The research found the proportion of under-fives who are underweight had declined 11 percentage points in seven years, but Singh said it remained "unacceptably high" at 42 percent.

"We cannot hope for a healthy future with a large number of malnourished children," he said.

India's economy has boomed in the last 20 years since a liberalisation wave began in 1991, with GDP growth rates of nearly 10 percent in the last decade helping to change perceptions of the country.

Foreign companies and India's powerful conglomerates have invested heavily, selling vast quantities of cars, luxury goods and Western lifestyle products to the growing middle classes.

Rohini Mukherjee, from the Naadi Foundation, one of NGOs that produced the report, said the wealth created in a country estimated to have 57 billionaires last year had not trickled down fast enough to the impoverished masses.

Measured by the prevalence of malnutrition, India is "doing worse than sub-Saharan Africa," she told AFP, echoing observations made by UN children's agency UNICEF.

This is despite the world's biggest government programme for early childhood development, called the Integrated Child Development Services Scheme, which is seen as riddled with corruption and inefficiency.

Data from UNICEF shows that one in three malnourished children worldwide is found in India, with 47 percent of under-threes underweight.

The survey by Naandi and its partners was the "first of its kind" in its scope and methodology, Mukherjee said.

The last government audit at a district level was carried out in 2004.

One of the findings in the new research was that malnourished children in India were rarely hungry, merely badly fed due to widespread ignorance about nutrition among Indian parents.

"It is very clear that in Africa (malnutrition) is a result of absolute poverty. They are starving," Mukherjee said.

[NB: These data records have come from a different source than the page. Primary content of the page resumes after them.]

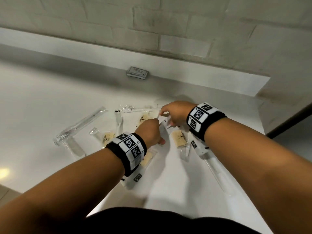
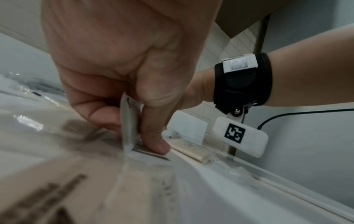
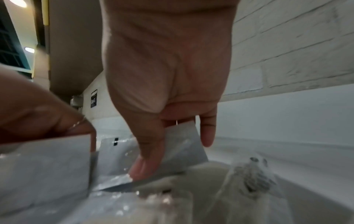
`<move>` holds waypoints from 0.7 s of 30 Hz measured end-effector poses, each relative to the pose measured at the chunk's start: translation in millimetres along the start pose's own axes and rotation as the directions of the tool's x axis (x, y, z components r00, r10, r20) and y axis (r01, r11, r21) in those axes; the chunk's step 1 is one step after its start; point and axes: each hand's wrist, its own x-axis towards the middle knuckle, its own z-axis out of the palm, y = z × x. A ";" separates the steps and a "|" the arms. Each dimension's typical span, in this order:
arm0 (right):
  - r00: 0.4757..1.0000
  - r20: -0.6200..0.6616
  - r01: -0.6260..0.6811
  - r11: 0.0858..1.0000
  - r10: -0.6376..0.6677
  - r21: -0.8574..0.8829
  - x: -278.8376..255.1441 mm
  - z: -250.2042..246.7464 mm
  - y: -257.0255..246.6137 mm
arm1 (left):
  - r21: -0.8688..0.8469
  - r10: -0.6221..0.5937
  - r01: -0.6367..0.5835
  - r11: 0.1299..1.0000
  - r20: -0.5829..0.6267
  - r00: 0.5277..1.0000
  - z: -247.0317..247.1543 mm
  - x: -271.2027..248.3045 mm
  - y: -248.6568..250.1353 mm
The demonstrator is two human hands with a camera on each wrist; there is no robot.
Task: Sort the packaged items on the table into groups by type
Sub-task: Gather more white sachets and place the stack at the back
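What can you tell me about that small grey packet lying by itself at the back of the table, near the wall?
The grey packet is a small, flat, rectangular pack that looks like glossy wrapped foil or plastic. Its top carries a pale label with print too blurred to read. It lies flat on the white table, just before the raised ledge below the brick wall, apart from the other packages. Neither hand touches it.

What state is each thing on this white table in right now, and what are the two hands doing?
Left hand: pinches a flat white packet.
Right hand: pinches a white packet.
Tan packets: sealed, lying scattered.
Long clear packets: sealed, lying flat at the left.
Grey packet stack: set apart near the wall.
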 end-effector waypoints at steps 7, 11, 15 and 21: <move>0.999 -0.030 -0.041 0.887 0.030 -0.460 1.6 0.6 0.5 | -0.056 -0.089 0.090 0.994 0.018 0.996 -4.8 1.3 5.7; 0.998 -0.065 -0.025 0.931 0.002 -0.364 -9.2 1.1 9.6 | 0.026 -0.127 0.125 0.992 0.080 0.989 -8.0 1.8 19.0; 0.991 -0.133 -0.045 0.946 0.002 -0.322 -18.1 5.1 16.1 | 0.131 -0.132 0.116 0.985 0.128 0.983 -13.0 -1.3 27.8; 0.958 -0.263 -0.010 0.932 0.113 0.362 -44.0 -4.8 23.0 | 0.206 -0.086 0.057 0.977 0.136 0.987 -16.7 -8.4 27.8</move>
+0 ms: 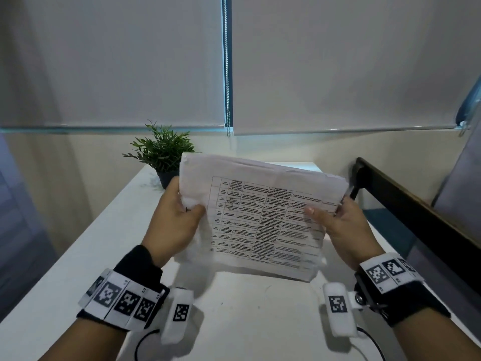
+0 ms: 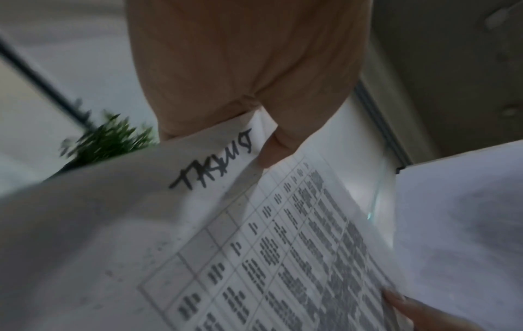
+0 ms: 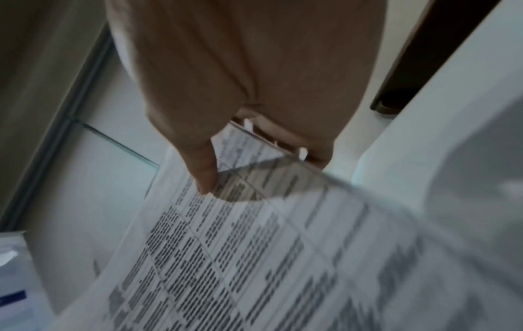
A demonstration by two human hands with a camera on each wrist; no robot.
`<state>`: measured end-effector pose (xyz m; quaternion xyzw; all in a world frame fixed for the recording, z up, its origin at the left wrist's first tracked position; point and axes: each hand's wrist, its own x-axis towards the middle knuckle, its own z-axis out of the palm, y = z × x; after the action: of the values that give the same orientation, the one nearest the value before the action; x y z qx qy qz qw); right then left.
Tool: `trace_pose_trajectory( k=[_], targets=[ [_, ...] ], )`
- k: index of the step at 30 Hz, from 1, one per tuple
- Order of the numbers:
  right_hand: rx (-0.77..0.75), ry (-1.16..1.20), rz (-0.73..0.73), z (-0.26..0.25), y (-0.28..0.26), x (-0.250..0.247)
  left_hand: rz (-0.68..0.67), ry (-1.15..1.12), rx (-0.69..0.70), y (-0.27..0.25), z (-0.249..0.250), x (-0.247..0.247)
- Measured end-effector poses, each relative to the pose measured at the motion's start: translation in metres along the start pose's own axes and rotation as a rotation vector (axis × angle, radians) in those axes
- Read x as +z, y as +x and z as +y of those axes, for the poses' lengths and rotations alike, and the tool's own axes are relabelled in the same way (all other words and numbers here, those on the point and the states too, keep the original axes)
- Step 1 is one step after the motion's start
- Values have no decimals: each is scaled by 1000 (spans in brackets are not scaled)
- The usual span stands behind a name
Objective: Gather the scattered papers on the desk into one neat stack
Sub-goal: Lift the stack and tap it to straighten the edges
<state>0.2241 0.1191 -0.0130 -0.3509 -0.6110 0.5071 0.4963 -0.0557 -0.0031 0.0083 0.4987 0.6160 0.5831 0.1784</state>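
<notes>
A stack of white papers (image 1: 260,220) with a printed table on the top sheet is held up, tilted, above the white desk (image 1: 78,256). My left hand (image 1: 179,220) grips the stack's left edge, thumb on top. My right hand (image 1: 335,222) grips the right edge, thumb pressed on the printed sheet. In the left wrist view the papers (image 2: 198,235) show black handwriting near my left hand (image 2: 249,78). In the right wrist view my right hand (image 3: 243,89) pinches the papers (image 3: 254,257), with the fingers behind the sheets.
A small green potted plant (image 1: 164,152) stands at the desk's back left, just behind the papers. A dark wooden frame (image 1: 416,214) runs along the desk's right side. Closed roller blinds (image 1: 338,63) cover the window beyond.
</notes>
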Motion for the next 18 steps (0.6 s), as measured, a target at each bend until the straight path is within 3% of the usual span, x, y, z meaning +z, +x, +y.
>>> trace_pose_trajectory(
  k=[2, 4, 8, 12, 15, 18],
  targets=[
    [-42, -196, 135, -12, 3, -2, -3, 92, 108, 3, 20, -9],
    [-172, -435, 178, -27, 5, 0, 22, 283, 242, 6, 44, -15],
    [-457, -755, 5, -55, 5, 24, -13, 612, 453, 7, 91, -13],
    [-366, -616, -134, -72, 13, 42, -89, 733, 645, 10, 118, -2],
    [-260, -373, -165, -62, 17, 41, 124, 767, 635, 12, 108, -1],
    [-185, -179, -80, -49, 16, 32, 440, 543, 355, 11, 80, -11]
  ],
)
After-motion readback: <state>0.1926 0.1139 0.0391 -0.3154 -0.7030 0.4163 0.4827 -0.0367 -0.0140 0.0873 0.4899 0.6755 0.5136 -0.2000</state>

"In our case, to me it seems it is about eating and feeding practices. We have a big gap there.

"Most children we measured have never been hungry, but what the child is eating is almost all carbohydrate."

Far too few Indian women understood the importance of breastfeeding an infant for the first six months, and colostrum -- the vital high-protein form of milk produced just prior to birth -- is often seen as impure and discarded.

"In some places in UP (Uttar Pradesh, northern India) it's a fertility issue," she explained. "The colostrum has to be offered to a local goddess."

As well as malnourishment, the survey of more than 100,000 children and 73,000 mothers measured stunting, when children are short in height for their age.

A total of 58 percent of children under five surveyed were stunted, the survey found, a result of inadequate nutrition for the mother during pregnancy and the child in its early years.

Food prices have soared in India over the last six years, causing increased hardship for the 455 million people estimated by the World Bank to live below the poverty line.

Last month, the Indian cabinet approved the Food Security Bill, a landmark piece of legislation that would provide subsidised food for up to 64 percent of India's population if passed by parliament.